Habitats & Heritage
- Founded: 2020
- Legal status: Registered charity
- Location: ETNA Community Centre,13 Rosslyn Road, East Twickenham, TW1 2AR (London Borough of Richmond upon Thames), England, UK;
- Region served: South and West London
- Key people: Paul Jennings (Chief Executive); Ann Hagell (Chair of Trustees)
- Website: habitatsandheritage.org.uk

= Habitats & Heritage =

English charity

Habitats & Heritage is a registered charity based at East Twickenham in the London Borough of Richmond upon Thames. It works in the London Boroughs of Richmond; Hounslow; Kingston; Wandsworth; Ealing; and Merton.
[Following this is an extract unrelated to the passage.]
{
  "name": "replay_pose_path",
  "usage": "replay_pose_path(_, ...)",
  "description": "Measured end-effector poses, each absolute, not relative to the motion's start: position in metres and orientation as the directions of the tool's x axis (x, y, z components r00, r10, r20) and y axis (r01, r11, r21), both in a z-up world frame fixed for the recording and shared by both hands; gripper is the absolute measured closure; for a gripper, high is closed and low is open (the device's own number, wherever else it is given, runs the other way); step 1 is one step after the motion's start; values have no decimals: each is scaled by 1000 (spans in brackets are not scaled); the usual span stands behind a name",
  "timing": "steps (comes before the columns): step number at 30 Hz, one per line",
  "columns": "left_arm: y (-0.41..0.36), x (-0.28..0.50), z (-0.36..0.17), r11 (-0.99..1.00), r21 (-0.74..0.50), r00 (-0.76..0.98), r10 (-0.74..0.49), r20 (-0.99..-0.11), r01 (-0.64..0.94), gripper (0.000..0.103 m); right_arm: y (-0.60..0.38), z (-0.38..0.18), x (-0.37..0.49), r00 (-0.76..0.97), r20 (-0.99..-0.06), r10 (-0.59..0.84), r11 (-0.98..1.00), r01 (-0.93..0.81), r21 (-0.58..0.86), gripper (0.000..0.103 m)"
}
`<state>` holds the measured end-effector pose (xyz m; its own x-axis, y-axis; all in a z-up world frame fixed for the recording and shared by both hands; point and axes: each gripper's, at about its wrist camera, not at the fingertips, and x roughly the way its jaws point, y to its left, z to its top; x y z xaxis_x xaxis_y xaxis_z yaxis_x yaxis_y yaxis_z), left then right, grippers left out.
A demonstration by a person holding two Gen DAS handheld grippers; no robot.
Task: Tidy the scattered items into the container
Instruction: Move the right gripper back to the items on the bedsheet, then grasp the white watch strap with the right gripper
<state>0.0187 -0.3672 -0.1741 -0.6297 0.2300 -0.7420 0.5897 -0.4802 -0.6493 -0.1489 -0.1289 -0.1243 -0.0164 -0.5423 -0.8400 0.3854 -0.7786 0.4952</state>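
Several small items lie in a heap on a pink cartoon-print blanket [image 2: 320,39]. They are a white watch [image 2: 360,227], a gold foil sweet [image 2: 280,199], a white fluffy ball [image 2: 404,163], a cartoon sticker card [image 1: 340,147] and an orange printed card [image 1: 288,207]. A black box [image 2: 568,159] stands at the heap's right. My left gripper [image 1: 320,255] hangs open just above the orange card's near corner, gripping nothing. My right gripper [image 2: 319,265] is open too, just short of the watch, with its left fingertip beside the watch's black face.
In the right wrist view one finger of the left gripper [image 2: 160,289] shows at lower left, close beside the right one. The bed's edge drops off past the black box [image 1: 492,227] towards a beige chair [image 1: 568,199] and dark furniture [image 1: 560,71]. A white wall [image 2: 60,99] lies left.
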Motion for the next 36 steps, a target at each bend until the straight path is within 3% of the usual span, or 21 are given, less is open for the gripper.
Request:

It aims to understand the deep connection between urban nature and history by taking care of the local landscape; its wildlife, ecosystems and heritage.

The organisation was formed when the Environmental Trust for Richmond upon Thames merged with the South West London Environmental Network (SWLEN) in autumn 2020. It adopted its present name in November 2020.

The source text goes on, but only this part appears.